Why RPA Initiatives Fail Without a Top-Down Approach
Starting an RPA Program and successfully transitioning past the pilot stage into a scaling stage is a tricky task. If not set up for success from inception, a lot of programs fail after a few processes are put into production and support for automation within the organization fizzles out. But why does this happen?
As an RPA service provider, we have seen many RPA Programs at various stages, for those just starting out, the most common thing we see is programs failing because of a bottom-up approach. Every RPA initiative has a champion or a handful of people supporting it and driving the automation efforts. They sit down and discuss a handful of tasks that are tedious and the part of their job that is undesirable; from there, an RPA initiative is born. The champions take their use case for automation to management and, intrigued by digital transformation and the ROI benefits that accompany RPA, the C-Suite gives the green light to start an automation program. Again, the mistake in this scenario is the bottom-up approach. This is because the champions came up with the initiative, thus they are responsible for its execution. So, after getting approval, they are given key performance indicators (KPIs) from the C-Suite to hit in order to consider the RPA deployment a success. The champions then go into their pilot program with all of the control and are tasked with deciding what processes to automate first.
One may ask how this set the organization on a path to failure. What happens is that the champions behind the program want to automate the processes that sparked the need for RPA, so they suggest the processes they do not want to do themselves and are unlikely to consider other options as they are determined to remove the hassle from their daily jobs. The issue is that these processes were picked based on the want to eliminate them and not selected for the appropriate automation reasons. Even more so, the metrics for these processes and yielded returns are extremely low, inevitably leading to the program’s demise. Once the pilot program is completed and the poor-suited RPA processes are automated, the C-Suite sees very little value and low ROI causing them to ultimately lose faith in RPA. Without C-Suite Support and budget, all progress is halted, and the program is cancelled overall as the time and investment was not worth the return.
So how can an organization avoid this problem and ensure that their initiative will succeed past the pilot stage well into an ROI-heavy and scaled automation program? The simple answer is to take the right first step. The C-Suite needs to have the initiative to deploy automation in their organization, aka a top-down approach. This strategy allows the C-Suite to set their KPI’s before processes are proposed for automation and use a process discovery methodology to appropriately find processes that will meet those KPIs. This ensures that at the end of the pilot stage the desired results are met and there is substantial proof to continue on and grow the digital workforce.
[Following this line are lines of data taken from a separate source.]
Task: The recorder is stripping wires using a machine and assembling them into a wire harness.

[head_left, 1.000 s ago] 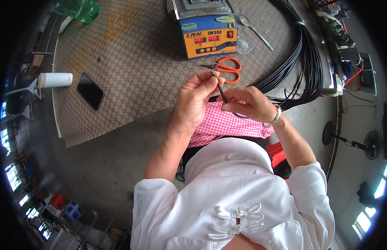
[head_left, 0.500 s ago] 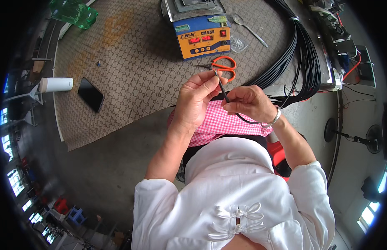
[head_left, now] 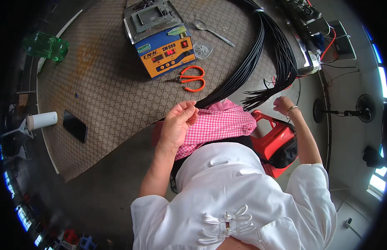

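My left hand (head_left: 180, 124) is raised in front of the pink checked cloth (head_left: 218, 129) on my lap, thumb and fingers pinched together. A hair-thin strand seems to show beside the fingers; its kind is too small to tell. My right hand (head_left: 284, 106) is out to the right, beyond the red stool (head_left: 275, 141), with its fingers curled. Whatever it may hold is hidden. Between the hands, the cut ends of a bundle of black cables (head_left: 260, 98) hang over the table edge. Orange-handled scissors (head_left: 192, 79) lie on the table ahead of my left hand.
A blue and orange solder pot (head_left: 166, 54) stands behind the scissors, near a spoon (head_left: 214, 33) and a small clear dish (head_left: 202, 50). Leftward are a phone (head_left: 75, 126), a white cup (head_left: 42, 121) and a green bottle (head_left: 47, 46). A fan (head_left: 364, 108) stands far right.
My hands have parted: the right swung far out to the right, and the left stayed pinched before me. The black cable held between them no longer shows there. The view has shifted.
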A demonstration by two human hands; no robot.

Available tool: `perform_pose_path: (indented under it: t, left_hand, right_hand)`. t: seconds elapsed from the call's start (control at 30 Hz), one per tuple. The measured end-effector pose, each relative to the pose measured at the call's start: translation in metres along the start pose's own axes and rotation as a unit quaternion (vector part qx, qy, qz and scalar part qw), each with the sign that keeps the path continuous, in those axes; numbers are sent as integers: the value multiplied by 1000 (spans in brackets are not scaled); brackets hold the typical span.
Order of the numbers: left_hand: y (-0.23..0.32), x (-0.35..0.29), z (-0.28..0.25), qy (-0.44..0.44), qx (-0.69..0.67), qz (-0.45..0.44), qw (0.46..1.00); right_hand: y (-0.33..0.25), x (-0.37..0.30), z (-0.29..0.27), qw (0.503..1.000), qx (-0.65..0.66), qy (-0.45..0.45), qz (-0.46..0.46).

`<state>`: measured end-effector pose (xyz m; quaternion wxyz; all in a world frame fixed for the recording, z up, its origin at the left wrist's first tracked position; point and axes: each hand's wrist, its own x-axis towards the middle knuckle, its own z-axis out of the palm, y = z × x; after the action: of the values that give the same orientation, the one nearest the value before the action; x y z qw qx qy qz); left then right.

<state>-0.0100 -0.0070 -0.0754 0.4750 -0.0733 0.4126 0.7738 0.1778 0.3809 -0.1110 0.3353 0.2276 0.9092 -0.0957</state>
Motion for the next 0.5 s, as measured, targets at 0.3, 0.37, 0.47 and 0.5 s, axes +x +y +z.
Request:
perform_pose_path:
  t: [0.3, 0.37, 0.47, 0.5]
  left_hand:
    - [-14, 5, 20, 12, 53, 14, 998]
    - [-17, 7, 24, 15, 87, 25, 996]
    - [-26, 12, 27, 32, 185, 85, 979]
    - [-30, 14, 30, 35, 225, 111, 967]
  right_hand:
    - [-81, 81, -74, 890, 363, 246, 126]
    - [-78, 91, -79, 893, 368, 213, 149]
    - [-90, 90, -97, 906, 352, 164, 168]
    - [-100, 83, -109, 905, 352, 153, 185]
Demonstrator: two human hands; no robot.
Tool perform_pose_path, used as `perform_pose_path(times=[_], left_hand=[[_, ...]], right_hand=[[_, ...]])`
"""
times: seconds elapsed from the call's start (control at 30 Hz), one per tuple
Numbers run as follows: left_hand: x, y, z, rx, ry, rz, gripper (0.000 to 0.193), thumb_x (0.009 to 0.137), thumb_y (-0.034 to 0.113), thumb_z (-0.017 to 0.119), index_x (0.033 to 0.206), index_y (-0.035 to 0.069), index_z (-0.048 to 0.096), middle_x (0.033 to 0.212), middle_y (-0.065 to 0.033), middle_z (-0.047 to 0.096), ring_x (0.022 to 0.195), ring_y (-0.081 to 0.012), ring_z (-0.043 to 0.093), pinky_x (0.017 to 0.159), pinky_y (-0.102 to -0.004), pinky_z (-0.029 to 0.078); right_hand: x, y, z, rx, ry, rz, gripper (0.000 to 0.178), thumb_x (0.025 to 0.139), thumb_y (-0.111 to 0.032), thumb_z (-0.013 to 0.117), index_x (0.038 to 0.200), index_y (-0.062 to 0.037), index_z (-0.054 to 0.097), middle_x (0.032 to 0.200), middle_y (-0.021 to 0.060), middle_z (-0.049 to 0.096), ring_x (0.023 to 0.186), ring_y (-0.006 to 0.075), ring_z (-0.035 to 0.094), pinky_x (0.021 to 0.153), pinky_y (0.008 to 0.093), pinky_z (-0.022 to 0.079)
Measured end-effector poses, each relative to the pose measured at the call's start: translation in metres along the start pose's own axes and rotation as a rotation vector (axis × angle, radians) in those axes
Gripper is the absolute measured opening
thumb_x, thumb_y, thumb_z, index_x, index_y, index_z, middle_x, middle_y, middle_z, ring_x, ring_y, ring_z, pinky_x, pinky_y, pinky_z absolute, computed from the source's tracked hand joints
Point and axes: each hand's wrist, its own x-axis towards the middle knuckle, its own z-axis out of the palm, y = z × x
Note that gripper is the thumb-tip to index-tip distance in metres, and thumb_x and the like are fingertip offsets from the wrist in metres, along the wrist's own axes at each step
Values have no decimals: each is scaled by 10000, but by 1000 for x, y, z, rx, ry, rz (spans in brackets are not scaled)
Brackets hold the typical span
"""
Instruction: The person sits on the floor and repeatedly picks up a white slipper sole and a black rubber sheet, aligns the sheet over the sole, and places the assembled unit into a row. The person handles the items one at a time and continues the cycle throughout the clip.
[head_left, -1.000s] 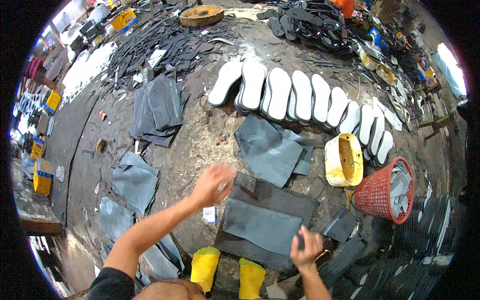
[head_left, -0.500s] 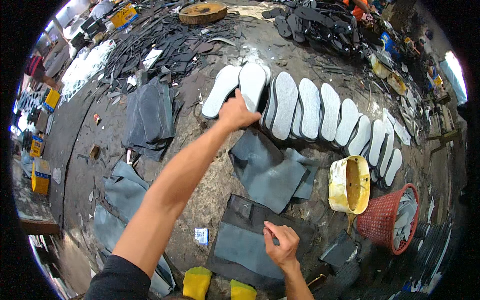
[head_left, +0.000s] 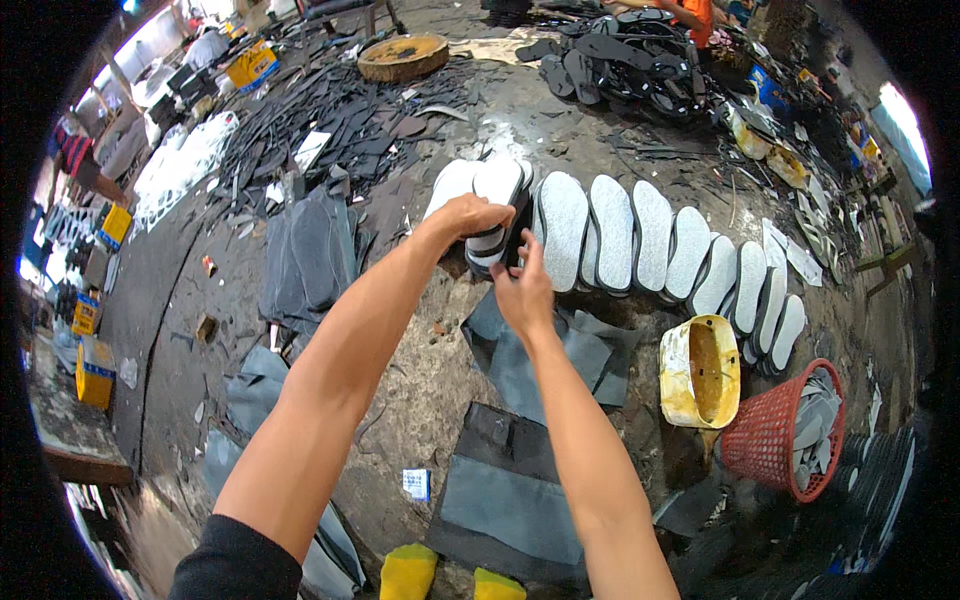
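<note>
My left hand (head_left: pixel 474 214) is closed on a small stack of shoe soles (head_left: pixel 498 182), dark at the sides with pale grey tops. It lies across the stack's middle, and the stack's near end shows below it. Close beside that near end is my right hand (head_left: pixel 526 290), fingers apart and holding nothing; whether a fingertip touches the stack I cannot tell. Another pale-topped sole (head_left: pixel 450 188) lies just left, partly hidden by my left hand. To the right, a curved row of paired pale soles (head_left: pixel 562 225) runs toward the lower right.
Dark rubber sheets (head_left: pixel 510 490) lie in front of me. A yellow-rimmed tub (head_left: pixel 683 372) of brown matter stands at right, near a red basket (head_left: pixel 768 440) of scraps. Sole-marked sheets (head_left: pixel 308 250) lie left; black soles (head_left: pixel 630 70) are heaped at the back, near an orange-clad person.
My right hand has moved up from the rubber sheets to beside the soles. My left hand has closed on the stack, whose near end now shows under it.
</note>
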Motion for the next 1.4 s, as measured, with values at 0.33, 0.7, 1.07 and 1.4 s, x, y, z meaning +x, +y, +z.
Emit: perform_pose_path(times=[0.33,0.7,1.07,1.4], left_hand=[[-18,-10,-87,-1430,219,-78,283,879,362,474,921,88,532,755,-92,565,575,-228,543,489,-378,467],[-202,-43,-68,-1596,-268,385,620,932,477,387,1212,-40,584,1018,-209,652,778,-305,615,574,-397,481],[-357,-80,131,-2012,-618,99,338,983,405,662,1177,132,614,1027,-65,705,740,-196,691,609,-283,537],[-389,-128,235,-903,-33,-392,254,987,283,683,1064,42,664,877,-25,643,742,-126,622,639,-273,493]], right_hand=[[32,35,72,396,295,487,384,885,0,554,1268,17,556,866,184,728,625,239,719,553,337,588],[-23,-77,-79,938,321,426,751,984,-612,523,1511,-89,409,1115,142,715,1017,255,675,716,408,560],[-206,-119,-217,1255,47,585,310,1047,-311,589,1179,-57,708,1184,69,695,1063,174,658,931,368,546],[-345,8,-244,302,26,775,423,916,-138,769,1304,-5,669,1174,55,711,974,125,669,752,276,541]])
Process Discovery involves a trained business analyst scoping out potential automation candidates and measuring their expected KPIs prior to development. They map out criteria such as ease of implementation for expected development time, testing time, and difficulty; feasibility to measure how possible it is to automate a process end to end; and of course, time and dollar amount savings as well. With these metrics and other variables such as mistake reduction, increased sales, elevated employee productivity, and more identified from a thorough process analysis, the C-Suite can determine which automations are priority and will best meet their needs. Not only is this the proof needed to continue along the digital transformation journey with large ROI driving the initiative, but the priority rankings and continued analysis practices help to build a robust pipeline of proposed processes for the automation team to develop and deploy well into the future.